◆ INSTRUCTIONS TO FOLLOW: Would you please give all the lines below again, exactly as they stand?

=====

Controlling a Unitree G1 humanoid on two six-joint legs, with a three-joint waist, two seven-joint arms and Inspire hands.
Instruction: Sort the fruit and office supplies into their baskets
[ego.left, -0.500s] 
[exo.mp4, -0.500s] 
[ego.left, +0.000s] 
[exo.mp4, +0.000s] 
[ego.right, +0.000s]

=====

◆ RESPONSE TO THIS TASK:
Controlling a Unitree G1 humanoid on two six-joint legs, with a three-joint waist, two seven-joint arms and Inspire hands.
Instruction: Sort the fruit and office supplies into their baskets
[ego.left, -0.500s] 
[exo.mp4, -0.500s] 
[ego.left, +0.000s] 
[exo.mp4, +0.000s] 
[ego.right, +0.000s]

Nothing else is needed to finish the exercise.